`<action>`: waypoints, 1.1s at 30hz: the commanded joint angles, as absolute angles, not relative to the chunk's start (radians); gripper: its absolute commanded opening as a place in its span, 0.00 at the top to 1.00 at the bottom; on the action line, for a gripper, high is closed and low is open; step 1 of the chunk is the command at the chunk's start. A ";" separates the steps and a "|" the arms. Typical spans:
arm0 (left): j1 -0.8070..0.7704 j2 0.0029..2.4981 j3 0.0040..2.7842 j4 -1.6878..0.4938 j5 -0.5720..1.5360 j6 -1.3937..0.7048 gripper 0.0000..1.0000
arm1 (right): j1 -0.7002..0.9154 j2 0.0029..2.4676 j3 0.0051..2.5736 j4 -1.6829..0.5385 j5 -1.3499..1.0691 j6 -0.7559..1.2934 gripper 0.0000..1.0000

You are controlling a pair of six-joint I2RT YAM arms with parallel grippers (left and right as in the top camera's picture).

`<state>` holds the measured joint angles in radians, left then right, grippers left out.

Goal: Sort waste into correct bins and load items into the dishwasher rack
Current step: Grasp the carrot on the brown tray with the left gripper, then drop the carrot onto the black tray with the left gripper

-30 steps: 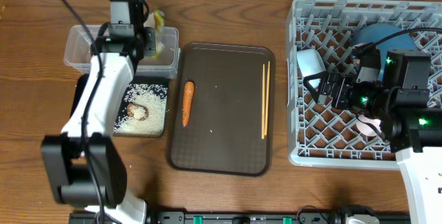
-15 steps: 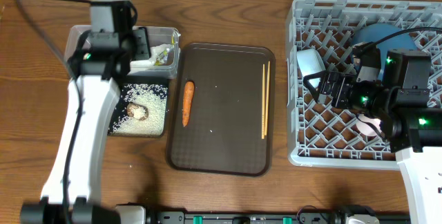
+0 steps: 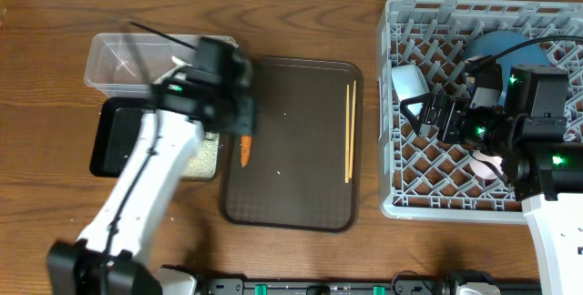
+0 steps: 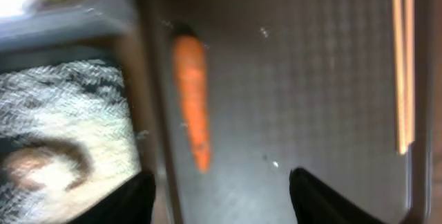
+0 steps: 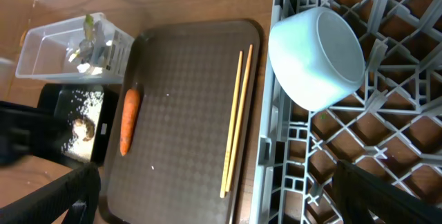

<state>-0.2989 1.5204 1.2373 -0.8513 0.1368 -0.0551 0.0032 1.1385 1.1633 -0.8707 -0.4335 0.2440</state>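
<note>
Here the left jaws stand wide apart with nothing between them. Their two dark fingers [image 4: 135, 196] show at the bottom of the left wrist view. Just ahead of them, nearer the left finger, the orange carrot [image 4: 193, 103] lies lengthwise on the dark brown serving tray [image 4: 304, 92]. Off to the left of these jaws, past the serving tray's rim, the shallow black tray [image 3: 114, 140] holds white rice grains [image 4: 69, 106] and the brown food scrap [image 4: 38, 169]. The clear tub [image 3: 109, 67] lies beyond that, blurred in the wrist view. Far to the right of the jaws, the two chopsticks [image 4: 404, 65] lie side by side on the serving tray. The right jaws are likewise spread wide and empty, hanging over the grey dishwasher rack [image 5: 387, 120]. Just ahead of them the white bowl [image 5: 318, 51] rests tilted among the pegs. The dark blue bowl [image 3: 510, 45] sits in the rack as well, back beside the right arm. Everything stands on the wooden table [image 3: 301, 13].
</note>
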 commanded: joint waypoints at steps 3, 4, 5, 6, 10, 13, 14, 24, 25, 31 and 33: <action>-0.377 1.602 1.114 -0.687 -0.022 -0.065 0.34 | 0.028 1.139 1.178 -0.879 -0.434 0.231 0.01; -0.381 1.618 1.102 -0.651 -0.041 -0.066 0.34 | 0.028 1.139 1.178 -0.883 -0.434 0.231 0.01; -0.383 1.639 1.091 -0.620 -0.058 -0.066 0.34 | 0.028 1.139 1.178 -0.887 -0.434 0.231 0.01; -0.383 1.657 1.085 -0.598 -0.070 -0.066 0.34 | 0.028 1.139 1.178 -0.891 -0.434 0.231 0.01; -0.383 1.740 1.083 -0.529 -0.102 -0.065 0.34 | 0.028 1.139 1.178 -0.903 -0.434 0.230 0.01; -0.383 1.798 1.083 -0.483 -0.095 -0.065 0.34 | 0.028 1.139 1.178 -0.910 -0.434 0.230 0.01; -0.383 1.813 1.083 -0.476 -0.089 -0.065 0.34 | 0.028 1.139 1.178 -0.913 -0.434 0.230 0.01; -0.382 1.889 1.083 -0.474 -0.086 -0.073 0.52 | 0.028 1.139 1.178 -0.917 -0.434 0.230 0.01; -0.382 1.886 1.084 -0.479 -0.086 -0.086 0.53 | 0.028 1.139 1.178 -0.918 -0.434 0.230 0.01; -0.382 1.827 1.093 -0.543 -0.035 -0.137 0.67 | 0.028 1.139 1.178 -0.920 -0.434 0.230 0.01; -0.382 1.785 1.095 -0.573 -0.026 -0.137 0.77 | 0.028 1.139 1.178 -0.920 -0.434 0.230 0.01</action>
<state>-0.3824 1.8416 1.0904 -0.5468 -0.0547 -0.1207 0.0032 1.1385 1.1633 -0.9195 -0.4332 0.2440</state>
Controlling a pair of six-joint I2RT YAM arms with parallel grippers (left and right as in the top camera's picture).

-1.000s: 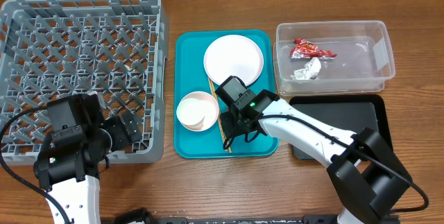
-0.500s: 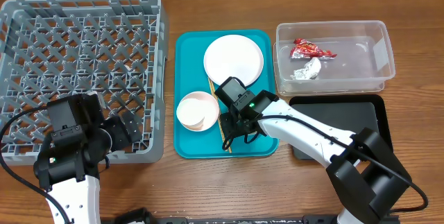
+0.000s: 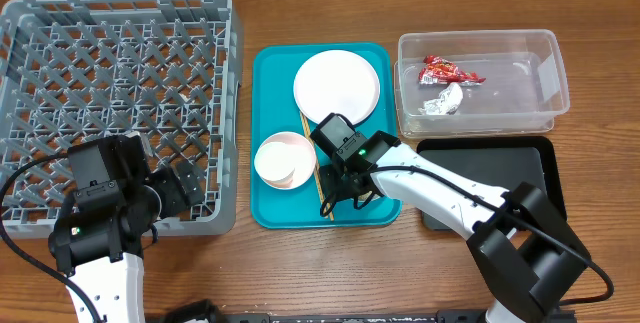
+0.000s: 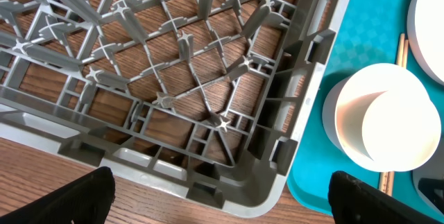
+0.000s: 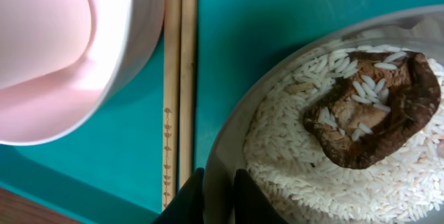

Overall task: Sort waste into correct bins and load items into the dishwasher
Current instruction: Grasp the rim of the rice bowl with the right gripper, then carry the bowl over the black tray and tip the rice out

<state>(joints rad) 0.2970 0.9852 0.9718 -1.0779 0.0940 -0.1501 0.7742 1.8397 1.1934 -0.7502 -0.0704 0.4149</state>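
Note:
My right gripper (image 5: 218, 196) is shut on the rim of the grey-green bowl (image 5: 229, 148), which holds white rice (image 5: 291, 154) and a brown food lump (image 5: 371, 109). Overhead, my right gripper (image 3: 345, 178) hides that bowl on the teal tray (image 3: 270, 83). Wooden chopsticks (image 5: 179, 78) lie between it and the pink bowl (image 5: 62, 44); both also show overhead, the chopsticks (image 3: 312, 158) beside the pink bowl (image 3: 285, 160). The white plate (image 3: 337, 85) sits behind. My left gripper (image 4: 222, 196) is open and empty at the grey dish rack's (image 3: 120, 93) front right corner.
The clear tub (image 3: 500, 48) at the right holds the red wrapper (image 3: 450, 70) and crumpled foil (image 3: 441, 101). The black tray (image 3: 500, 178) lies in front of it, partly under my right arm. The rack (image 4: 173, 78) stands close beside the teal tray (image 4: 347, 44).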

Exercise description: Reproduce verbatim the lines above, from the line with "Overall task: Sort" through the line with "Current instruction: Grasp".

Solution to this exercise:
Overall task: Sort waste into correct bins and load items into the dishwasher
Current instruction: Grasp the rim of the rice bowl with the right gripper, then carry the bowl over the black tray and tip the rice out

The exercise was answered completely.